| Aim of the task |
Go through the following data and transcribe exactly the stretch of lines from the one holding "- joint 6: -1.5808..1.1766" to the one holding "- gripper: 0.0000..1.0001", both included.
==============================
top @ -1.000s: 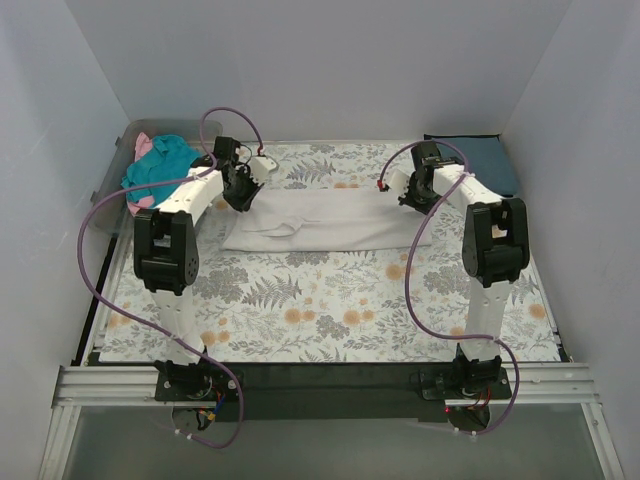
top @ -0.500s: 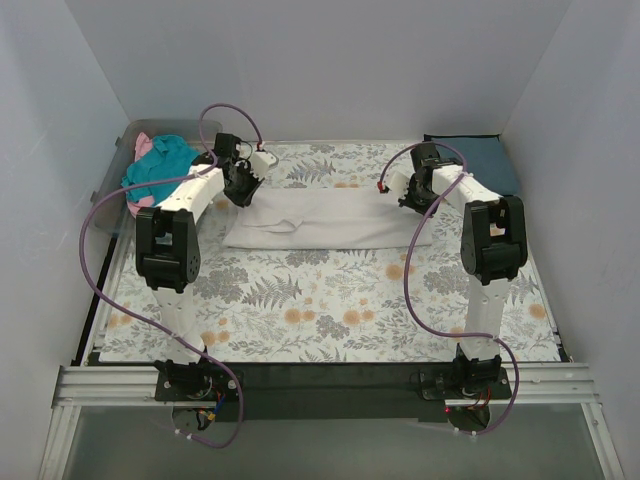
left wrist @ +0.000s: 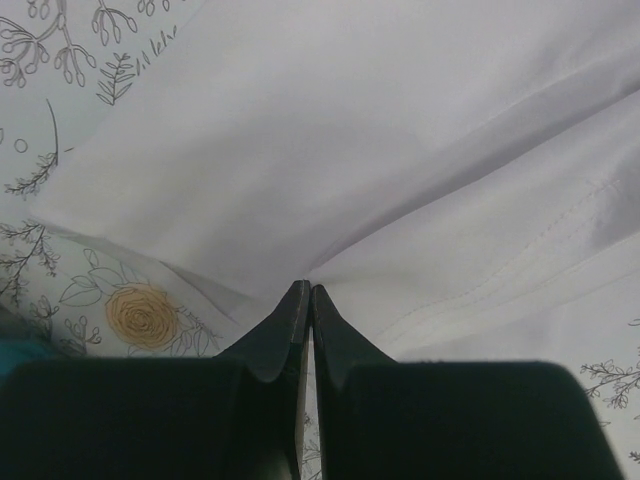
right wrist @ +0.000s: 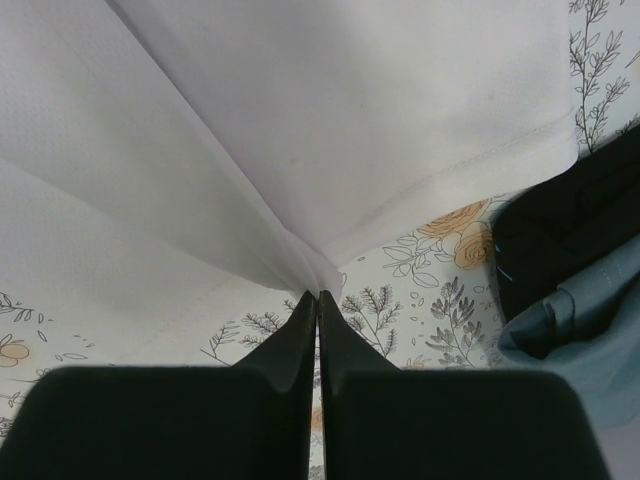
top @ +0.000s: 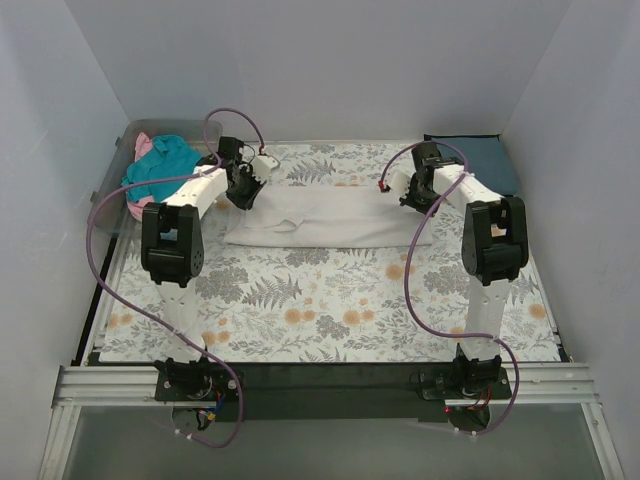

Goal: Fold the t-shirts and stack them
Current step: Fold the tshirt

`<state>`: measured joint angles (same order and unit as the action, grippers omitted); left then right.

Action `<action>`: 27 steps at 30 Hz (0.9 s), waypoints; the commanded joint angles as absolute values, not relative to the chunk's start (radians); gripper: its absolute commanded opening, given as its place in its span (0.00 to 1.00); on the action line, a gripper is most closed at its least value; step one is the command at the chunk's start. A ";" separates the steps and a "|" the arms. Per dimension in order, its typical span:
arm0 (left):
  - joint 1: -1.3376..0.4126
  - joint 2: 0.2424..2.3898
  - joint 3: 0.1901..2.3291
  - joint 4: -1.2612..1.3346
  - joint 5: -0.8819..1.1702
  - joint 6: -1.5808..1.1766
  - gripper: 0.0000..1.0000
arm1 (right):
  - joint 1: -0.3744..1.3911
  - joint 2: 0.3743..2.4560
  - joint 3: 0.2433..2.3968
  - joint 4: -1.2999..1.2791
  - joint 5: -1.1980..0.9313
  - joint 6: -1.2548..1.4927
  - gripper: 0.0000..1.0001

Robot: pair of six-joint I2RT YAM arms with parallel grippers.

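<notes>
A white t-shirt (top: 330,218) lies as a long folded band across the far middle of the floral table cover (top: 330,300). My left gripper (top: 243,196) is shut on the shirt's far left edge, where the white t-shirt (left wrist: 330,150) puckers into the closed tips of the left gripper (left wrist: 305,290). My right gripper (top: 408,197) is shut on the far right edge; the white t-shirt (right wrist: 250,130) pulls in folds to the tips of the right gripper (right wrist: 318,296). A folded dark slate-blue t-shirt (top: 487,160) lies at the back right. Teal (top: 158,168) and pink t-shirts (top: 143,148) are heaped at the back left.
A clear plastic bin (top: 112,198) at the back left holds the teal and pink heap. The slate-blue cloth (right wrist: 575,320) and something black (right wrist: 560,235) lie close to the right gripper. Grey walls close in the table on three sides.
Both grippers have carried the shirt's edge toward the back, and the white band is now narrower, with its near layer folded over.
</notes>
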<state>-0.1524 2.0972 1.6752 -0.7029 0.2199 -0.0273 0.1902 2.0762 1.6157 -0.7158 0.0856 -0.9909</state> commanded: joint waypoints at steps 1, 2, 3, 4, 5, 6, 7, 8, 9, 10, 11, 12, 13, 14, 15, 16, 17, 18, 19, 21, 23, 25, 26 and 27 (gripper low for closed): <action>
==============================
| Output for this task |
  - joint 6: -1.5808..1.1766
  - gripper: 0.0000..1.0000
arm1 (right):
  - joint 1: -0.3744..1.3911
  - joint 2: 0.3743..2.4560
  - joint 3: 0.2433..2.3968
  - joint 4: -1.2999..1.2791
  - joint 5: -1.1980..0.9313
  - joint 6: -1.2548..1.4927
  - gripper: 0.0000..1.0001

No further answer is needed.